On race day, the event could start any time between midnight and noon. Cantrell – better known as “Lazarus Lake” or simply “Laz” – blows a conch to signify an hour until the start, then lights a cigarette to get proceedings underway.
This unique combination of factors makes the Barkley such a challenging prospect, and this year, thanks partly to good weather conditions, a record five people completed all five of the 20-odd-mile loops.
Paris’ finish has garnered the most attention from those who follow the race online; a Change.org petition to earn her a nomination for the BBC Sports Personality of the Year has acquired more than 8,000 signatures.
“In this time of uncertainty, conflict between nations and pressure on the planet, Jasmin’s finish is a reminder that we can achieve great things as individuals and as a civilization,” is how American ultrarunner Harvey Lewis, who was competing in his third Barkley this year, summarized the feat to CNN Sport.
“Her finish marks the highest achievement – having run the equivalent of up and down Everest twice, through thorns and off trail nonetheless, to find the way, to push to the outer precipice of human achievement.”
To conquer the Barkley Marathons, Paris needed fuel. Pasta, rice pudding, porridge, hot cross buns, cheese and pickle sandwiches, chocolate bars, trail mix, Coca-Cola, and bananas – “my race superfood is the banana,” she says – were all consumed in quantity, but she adds that her nutrition strategy “sort of fell apart” after the second loop.
Instead, it was weeks of training that laid the foundation for Paris’ Barkley success. For her longest prep session, she went to bed at 8 p.m., woke up at midnight, and ran up the same hill 17 times over eight and a half hours. In that time, she was treated to snow, sleet and rain with only her dog for company.
“I did listen to music on that session because it felt so bonkers,” says Paris.

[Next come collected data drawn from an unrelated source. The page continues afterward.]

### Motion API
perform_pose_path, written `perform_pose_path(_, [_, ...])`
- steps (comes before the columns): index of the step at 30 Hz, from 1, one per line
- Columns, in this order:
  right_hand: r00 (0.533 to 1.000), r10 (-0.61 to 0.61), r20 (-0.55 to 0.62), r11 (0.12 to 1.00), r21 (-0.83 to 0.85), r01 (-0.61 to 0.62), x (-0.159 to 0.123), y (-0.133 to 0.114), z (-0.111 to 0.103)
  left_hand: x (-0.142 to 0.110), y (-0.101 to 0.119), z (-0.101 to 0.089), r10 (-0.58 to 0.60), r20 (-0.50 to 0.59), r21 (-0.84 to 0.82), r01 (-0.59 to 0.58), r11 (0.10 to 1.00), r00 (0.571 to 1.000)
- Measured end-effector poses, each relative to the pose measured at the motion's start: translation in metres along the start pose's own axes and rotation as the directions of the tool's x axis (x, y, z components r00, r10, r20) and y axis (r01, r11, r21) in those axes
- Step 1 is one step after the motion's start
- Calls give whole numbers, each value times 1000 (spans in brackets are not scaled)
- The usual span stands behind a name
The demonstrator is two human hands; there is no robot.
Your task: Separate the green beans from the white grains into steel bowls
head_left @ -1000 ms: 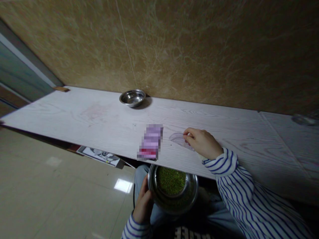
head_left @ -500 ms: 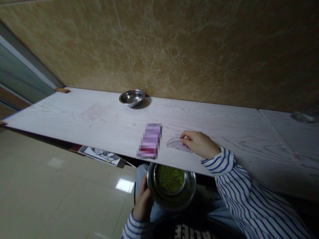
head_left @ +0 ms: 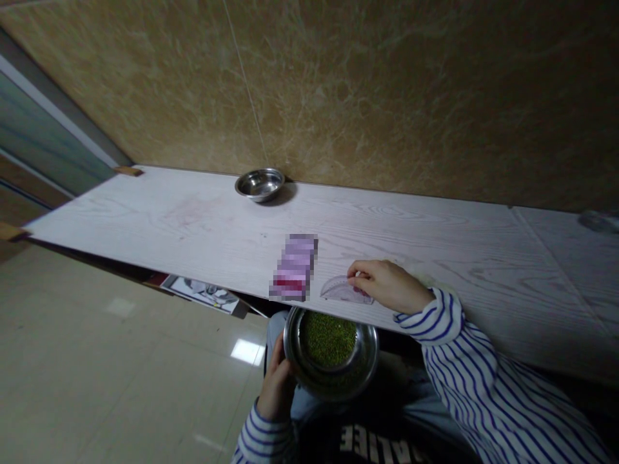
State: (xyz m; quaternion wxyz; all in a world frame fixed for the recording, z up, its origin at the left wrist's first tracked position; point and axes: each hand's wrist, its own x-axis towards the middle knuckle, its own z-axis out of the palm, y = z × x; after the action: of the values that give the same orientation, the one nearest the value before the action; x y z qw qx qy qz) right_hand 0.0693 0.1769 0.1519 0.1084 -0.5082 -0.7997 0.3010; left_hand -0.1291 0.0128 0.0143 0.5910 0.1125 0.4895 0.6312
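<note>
My left hand (head_left: 276, 385) grips the rim of a steel bowl (head_left: 331, 351) full of small green beans, held below the near edge of the white table (head_left: 193, 225). My right hand (head_left: 387, 285) rests on the table near that edge, fingers closed on a clear half-round protractor (head_left: 338, 290) that stands tilted on its straight edge. A blurred purple and red pack (head_left: 294, 267) lies just left of the protractor.
An empty steel bowl (head_left: 260, 183) sits at the back of the table against the brown marbled wall. A second tabletop joins on the right, with a dim object (head_left: 598, 221) at its far edge. Papers (head_left: 200, 293) lie under the table above a glossy tiled floor.
My right hand has dragged the protractor across the table toward the near edge and tipped it up. The bean bowl stays held under the edge.
</note>
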Motion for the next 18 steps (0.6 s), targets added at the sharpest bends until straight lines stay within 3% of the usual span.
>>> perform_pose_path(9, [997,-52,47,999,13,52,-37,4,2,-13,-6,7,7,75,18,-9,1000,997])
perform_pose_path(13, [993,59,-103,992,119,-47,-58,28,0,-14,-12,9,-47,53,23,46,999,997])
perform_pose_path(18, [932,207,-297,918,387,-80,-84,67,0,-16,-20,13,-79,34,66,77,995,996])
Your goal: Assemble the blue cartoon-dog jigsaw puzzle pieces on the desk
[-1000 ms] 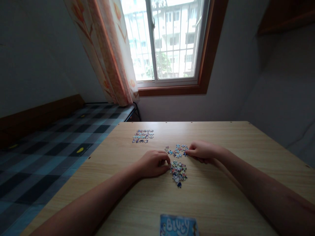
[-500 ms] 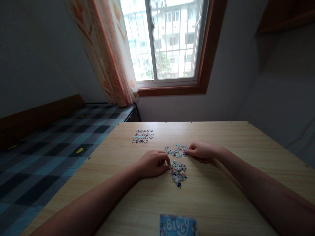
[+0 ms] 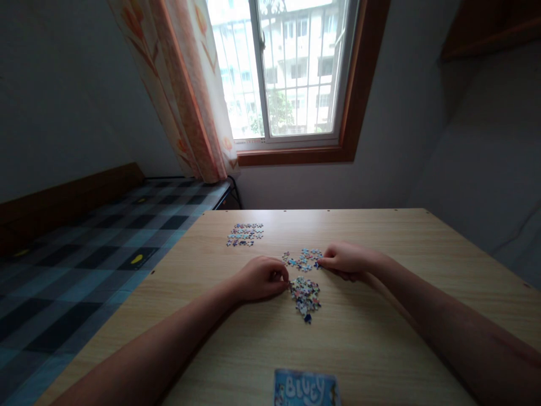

With two young children and a full-time job – she works as a small animal vet in Scotland – Paris usually has to fit in runs and strength classes between 5:30 and 7:30 a.m. each morning, while evenings are taken up with childcare and paperwork.
“I’ve never needed that much sleep,” she says.
Paris doubts that she will ever run the Barkley again, partly because the drive won’t be the same having finished the race before, and partly because she’s conscious of how flying across the Atlantic for a race impacts her carbon footprint.
A co-founder of The Green Runners, a group dedicated to making the running community more climate-conscious, she says that she prefers to travel to races by land and sea. Last year, that meant taking the train to Austria for the mountain and trail running championships.
“I’ve just reduced the amount of races I travel to full stop,” says Paris, “and that’s all for environmental reasons. We know that travel is a huge component of the carbon footprint of running and racing.”
Regardless of whether she returns, the Barkley Marathons is an event that Paris will always hold dear. It has challenged her in a way that no other race has done, and the camaraderie between the competitors is unique in the ultrarunning world.
“It’s going back to the basics of survival,” says Paris. “You are putting people at the very edge of what they’re capable of doing, and somehow, you’re exposing who they really are.
“It sounds really corny, but it’s true that you definitely feel afterwards that you have more in common with the people that you’ve done something like this with than you have with people you might have sat in an office with for 20 years.”
This perhaps explains why “the race that eats its young” – as the Barkley Marathons has been called – continues to fascinate: superhuman endurance always seems to go hand-in-hand with a spirit essentially human in nature.